◆ Exercise goal: What you return should match the material below line for line, except that no image appears in it.

◆ Dataset section:
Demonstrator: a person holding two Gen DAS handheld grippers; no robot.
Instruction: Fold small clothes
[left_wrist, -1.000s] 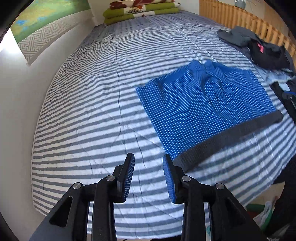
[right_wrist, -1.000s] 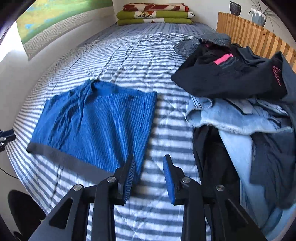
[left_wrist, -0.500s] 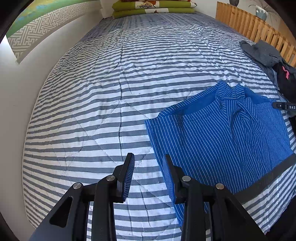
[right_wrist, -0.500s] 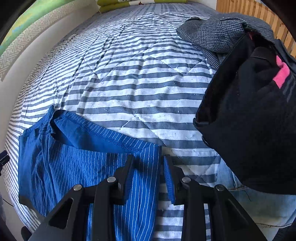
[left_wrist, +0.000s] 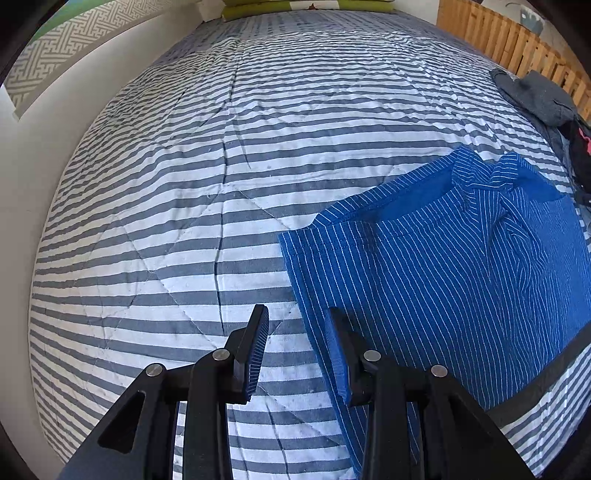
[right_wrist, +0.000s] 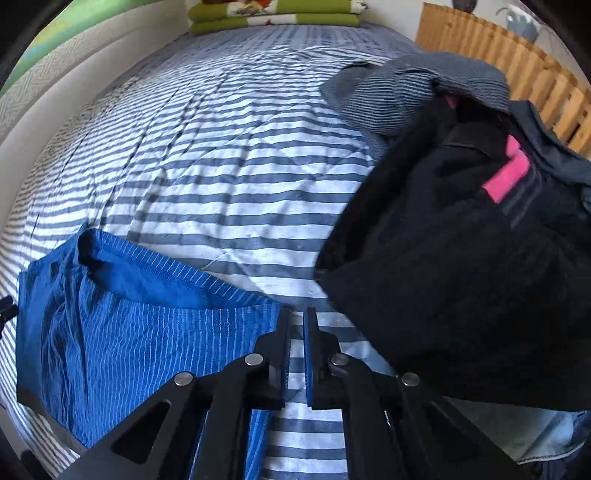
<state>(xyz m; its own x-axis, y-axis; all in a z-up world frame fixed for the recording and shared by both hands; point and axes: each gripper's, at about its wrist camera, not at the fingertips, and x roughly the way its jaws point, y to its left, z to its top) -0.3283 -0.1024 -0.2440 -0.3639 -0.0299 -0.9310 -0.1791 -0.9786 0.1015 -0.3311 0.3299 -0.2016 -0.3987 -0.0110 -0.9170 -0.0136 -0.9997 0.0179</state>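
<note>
Blue pin-striped shorts (left_wrist: 443, 277) with a dark waistband lie flat on the striped bed cover (left_wrist: 184, 184). My left gripper (left_wrist: 297, 321) is open just above the bed. Its right finger is over the shorts' left edge and its left finger over bare cover. In the right wrist view the shorts (right_wrist: 129, 332) lie at lower left. My right gripper (right_wrist: 295, 317) has closed to a thin slit at the far right corner of their hem. The cloth's edge runs under its left finger.
A heap of dark clothes (right_wrist: 461, 258) with a pink tag and a grey garment (left_wrist: 535, 96) lies right of the shorts, close to my right gripper. A wooden slatted rail (right_wrist: 498, 62) borders the bed's right side, a wall (left_wrist: 37, 166) its left. Folded green blankets (right_wrist: 273, 14) lie at the head.
Both grippers moved forward from the waistband side to the shorts' far hem corners. The right gripper's jaws went from wide apart to nearly together at the corner. The left gripper stayed open.
</note>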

◆ Expected answer:
Demonstrator: a person holding two Gen DAS handheld grippers; no robot.
Instruction: Fold small clothes
[left_wrist, -1.000s] 
[right_wrist, -1.000s] 
[left_wrist, -0.500s] 
[right_wrist, -0.500s] 
[left_wrist, +0.000s] 
[right_wrist, +0.000s] 
<state>(xyz m; its own x-axis, y-axis; all in a z-up world frame fixed for the recording and shared by both hands; point and axes: each gripper's, at about its wrist camera, not at the fingertips, and x roughly the way its jaws point, y to its left, z to its top) -0.3283 -0.1024 -0.2440 -0.3639 -0.0299 -0.9310 -0.1791 -0.9786 0.1015 -0.3311 0.3299 -0.2016 -0.3987 -0.0110 -0.9170 -0.0136 -0.9997 0.0179</state>
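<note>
Blue pin-striped shorts (left_wrist: 443, 277) with a dark waistband lie flat on the striped bed cover (left_wrist: 184, 184). My left gripper (left_wrist: 297, 321) is open just above the bed. Its right finger is over the shorts' left edge and its left finger over bare cover. In the right wrist view the shorts (right_wrist: 129, 332) lie at lower left. My right gripper (right_wrist: 295, 317) has closed to a thin slit at the far right corner of their hem. The cloth's edge runs under its left finger.
A heap of dark clothes (right_wrist: 461, 258) with a pink tag and a grey garment (left_wrist: 535, 96) lies right of the shorts, close to my right gripper. A wooden slatted rail (right_wrist: 498, 62) borders the bed's right side, a wall (left_wrist: 37, 166) its left. Folded green blankets (right_wrist: 273, 14) lie at the head.
Both grippers moved forward from the waistband side to the shorts' far hem corners. The right gripper's jaws went from wide apart to nearly together at the corner. The left gripper stayed open.
</note>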

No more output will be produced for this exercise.